● **About this exercise**
The full listing should be set down again without a single alteration.
........
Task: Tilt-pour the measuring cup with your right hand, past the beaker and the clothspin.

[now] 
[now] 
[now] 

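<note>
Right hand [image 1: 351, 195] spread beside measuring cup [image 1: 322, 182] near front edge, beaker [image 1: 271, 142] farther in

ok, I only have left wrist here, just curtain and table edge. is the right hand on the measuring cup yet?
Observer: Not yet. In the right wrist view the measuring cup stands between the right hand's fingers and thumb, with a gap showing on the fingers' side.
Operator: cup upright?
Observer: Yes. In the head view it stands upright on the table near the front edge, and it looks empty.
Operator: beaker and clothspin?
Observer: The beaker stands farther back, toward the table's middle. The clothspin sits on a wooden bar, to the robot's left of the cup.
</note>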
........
● **Your response**
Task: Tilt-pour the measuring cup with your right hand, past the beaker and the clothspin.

[now] 
[now] 
[now] 

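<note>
Right hand [image 1: 351, 195] spread beside measuring cup [image 1: 322, 182] near front edge, beaker [image 1: 271, 142] farther in

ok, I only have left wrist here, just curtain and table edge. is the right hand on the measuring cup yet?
Observer: Not yet. In the right wrist view the measuring cup stands between the right hand's fingers and thumb, with a gap showing on the fingers' side.
Operator: cup upright?
Observer: Yes. In the head view it stands upright on the table near the front edge, and it looks empty.
Operator: beaker and clothspin?
Observer: The beaker stands farther back, toward the table's middle. The clothspin sits on a wooden bar, to the robot's left of the cup.
</note>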

The answer, as written, is complete.